▶ WORK INSTRUCTIONS: The listing beneath should be written out in full, exactly as shown.

▶ STORED DATA:

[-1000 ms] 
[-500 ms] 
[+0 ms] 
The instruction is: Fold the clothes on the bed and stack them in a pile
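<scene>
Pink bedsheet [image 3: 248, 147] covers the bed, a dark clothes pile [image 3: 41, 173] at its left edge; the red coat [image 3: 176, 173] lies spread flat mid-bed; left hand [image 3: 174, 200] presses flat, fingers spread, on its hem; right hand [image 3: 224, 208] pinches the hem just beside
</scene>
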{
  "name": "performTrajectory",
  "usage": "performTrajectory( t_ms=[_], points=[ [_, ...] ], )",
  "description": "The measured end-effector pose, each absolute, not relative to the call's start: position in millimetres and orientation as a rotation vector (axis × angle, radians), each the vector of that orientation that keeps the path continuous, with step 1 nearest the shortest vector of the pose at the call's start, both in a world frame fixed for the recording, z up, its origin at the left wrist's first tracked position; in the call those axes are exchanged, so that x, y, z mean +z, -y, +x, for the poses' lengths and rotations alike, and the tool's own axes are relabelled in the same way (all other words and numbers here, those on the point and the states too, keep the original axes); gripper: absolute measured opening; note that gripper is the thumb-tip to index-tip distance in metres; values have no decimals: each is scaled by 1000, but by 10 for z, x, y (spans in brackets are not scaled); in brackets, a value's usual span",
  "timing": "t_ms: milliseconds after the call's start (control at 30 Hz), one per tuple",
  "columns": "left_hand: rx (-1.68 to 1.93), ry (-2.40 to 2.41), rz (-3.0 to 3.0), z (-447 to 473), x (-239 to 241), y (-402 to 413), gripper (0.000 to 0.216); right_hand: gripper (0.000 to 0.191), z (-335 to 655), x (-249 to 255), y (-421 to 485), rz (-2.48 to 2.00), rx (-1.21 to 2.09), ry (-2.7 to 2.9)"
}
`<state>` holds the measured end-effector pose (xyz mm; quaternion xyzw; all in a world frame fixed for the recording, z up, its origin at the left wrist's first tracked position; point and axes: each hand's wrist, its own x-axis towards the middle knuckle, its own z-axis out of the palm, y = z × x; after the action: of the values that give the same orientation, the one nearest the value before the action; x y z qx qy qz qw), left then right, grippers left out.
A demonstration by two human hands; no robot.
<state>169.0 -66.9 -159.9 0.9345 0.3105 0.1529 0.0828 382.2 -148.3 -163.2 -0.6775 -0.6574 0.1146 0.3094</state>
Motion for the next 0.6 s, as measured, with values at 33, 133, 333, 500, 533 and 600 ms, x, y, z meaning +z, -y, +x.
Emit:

▶ ANSWER:
[-1000 ms] 
[-500 ms] 
[+0 ms] 
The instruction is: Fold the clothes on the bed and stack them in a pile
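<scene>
Pink bedsheet [image 3: 248, 147] covers the bed, a dark clothes pile [image 3: 41, 173] at its left edge; the red coat [image 3: 176, 173] lies spread flat mid-bed; left hand [image 3: 174, 200] presses flat, fingers spread, on its hem; right hand [image 3: 224, 208] pinches the hem just beside
</scene>
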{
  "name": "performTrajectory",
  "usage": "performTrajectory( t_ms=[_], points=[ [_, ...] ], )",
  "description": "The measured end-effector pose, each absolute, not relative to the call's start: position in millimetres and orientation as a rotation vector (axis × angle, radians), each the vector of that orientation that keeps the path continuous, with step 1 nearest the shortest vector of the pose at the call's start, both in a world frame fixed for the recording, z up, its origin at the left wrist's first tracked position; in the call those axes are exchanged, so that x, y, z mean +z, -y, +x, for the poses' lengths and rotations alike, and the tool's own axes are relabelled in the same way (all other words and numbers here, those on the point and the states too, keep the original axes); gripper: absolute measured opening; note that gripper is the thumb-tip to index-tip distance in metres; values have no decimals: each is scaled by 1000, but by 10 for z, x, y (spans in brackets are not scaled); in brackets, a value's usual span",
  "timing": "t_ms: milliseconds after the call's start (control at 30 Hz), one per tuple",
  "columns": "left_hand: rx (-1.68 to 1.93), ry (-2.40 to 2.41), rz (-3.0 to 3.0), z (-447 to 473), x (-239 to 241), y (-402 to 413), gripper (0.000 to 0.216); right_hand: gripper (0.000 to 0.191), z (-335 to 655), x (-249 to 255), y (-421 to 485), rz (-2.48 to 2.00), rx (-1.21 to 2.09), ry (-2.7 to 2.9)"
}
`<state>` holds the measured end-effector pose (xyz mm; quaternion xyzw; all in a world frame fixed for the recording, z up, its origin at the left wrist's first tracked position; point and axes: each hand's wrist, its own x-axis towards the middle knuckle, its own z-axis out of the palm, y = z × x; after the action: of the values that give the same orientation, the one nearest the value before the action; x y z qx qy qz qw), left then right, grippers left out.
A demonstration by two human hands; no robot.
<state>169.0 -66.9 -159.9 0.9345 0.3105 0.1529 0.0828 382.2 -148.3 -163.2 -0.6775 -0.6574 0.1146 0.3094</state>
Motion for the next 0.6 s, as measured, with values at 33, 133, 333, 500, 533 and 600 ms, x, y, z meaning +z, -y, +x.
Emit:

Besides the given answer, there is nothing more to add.